Description of the task:
Do any lines in the data below contain "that"? If so, copy every one of them.
[Given material Boundary: Start]
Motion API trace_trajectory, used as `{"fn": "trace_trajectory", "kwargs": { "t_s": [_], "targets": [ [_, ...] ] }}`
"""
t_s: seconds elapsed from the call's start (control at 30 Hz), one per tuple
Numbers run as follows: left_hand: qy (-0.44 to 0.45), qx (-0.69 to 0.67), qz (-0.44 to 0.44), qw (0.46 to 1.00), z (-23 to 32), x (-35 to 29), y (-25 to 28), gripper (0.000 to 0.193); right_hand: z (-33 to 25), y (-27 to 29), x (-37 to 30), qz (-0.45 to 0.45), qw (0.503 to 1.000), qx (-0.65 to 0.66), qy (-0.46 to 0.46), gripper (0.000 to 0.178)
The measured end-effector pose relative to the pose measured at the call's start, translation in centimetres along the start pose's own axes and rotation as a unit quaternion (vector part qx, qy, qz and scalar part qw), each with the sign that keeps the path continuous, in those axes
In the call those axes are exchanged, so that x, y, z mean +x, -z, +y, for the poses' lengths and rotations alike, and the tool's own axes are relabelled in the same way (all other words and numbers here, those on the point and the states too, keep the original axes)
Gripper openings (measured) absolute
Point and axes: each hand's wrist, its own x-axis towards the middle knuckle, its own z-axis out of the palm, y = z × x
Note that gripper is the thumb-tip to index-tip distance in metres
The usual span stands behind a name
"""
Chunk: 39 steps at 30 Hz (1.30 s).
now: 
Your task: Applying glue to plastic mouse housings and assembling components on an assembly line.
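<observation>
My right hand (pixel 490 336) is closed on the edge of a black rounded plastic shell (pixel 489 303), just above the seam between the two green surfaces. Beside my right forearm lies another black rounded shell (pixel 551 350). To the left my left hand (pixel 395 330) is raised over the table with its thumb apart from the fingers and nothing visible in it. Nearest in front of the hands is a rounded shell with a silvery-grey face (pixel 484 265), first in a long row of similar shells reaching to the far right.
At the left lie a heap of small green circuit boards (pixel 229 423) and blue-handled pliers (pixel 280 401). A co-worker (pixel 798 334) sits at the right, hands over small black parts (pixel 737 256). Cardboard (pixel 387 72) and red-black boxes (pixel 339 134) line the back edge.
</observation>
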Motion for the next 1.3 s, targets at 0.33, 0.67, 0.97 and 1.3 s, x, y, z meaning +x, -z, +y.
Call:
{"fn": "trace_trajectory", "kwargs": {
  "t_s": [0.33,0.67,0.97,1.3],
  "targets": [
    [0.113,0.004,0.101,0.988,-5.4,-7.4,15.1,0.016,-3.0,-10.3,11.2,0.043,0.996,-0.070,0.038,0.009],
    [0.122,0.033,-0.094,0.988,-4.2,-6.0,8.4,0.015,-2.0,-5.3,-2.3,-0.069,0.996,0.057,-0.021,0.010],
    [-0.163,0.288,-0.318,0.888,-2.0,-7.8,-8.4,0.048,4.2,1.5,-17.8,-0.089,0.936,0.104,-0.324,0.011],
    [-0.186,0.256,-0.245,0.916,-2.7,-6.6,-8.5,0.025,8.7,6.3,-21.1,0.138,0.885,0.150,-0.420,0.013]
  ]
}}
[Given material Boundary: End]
Result of this exercise:
The measured end-effector pose relative to the pose measured at the call's start, translation in centimetres along the start pose's own axes and rotation as a unit quaternion (vector part qx, qy, qz and scalar part qw), each with the sign that keeps the path continuous, in those axes
In the call those axes are exchanged, so that x, y, z mean +x, -z, +y, for the poses' lengths and rotations alike, and the tool's own axes are relabelled in the same way (all other words and numbers here, those on the point and the states too, keep the original axes)
Note that gripper is the thumb-tip to index-tip distance in metres

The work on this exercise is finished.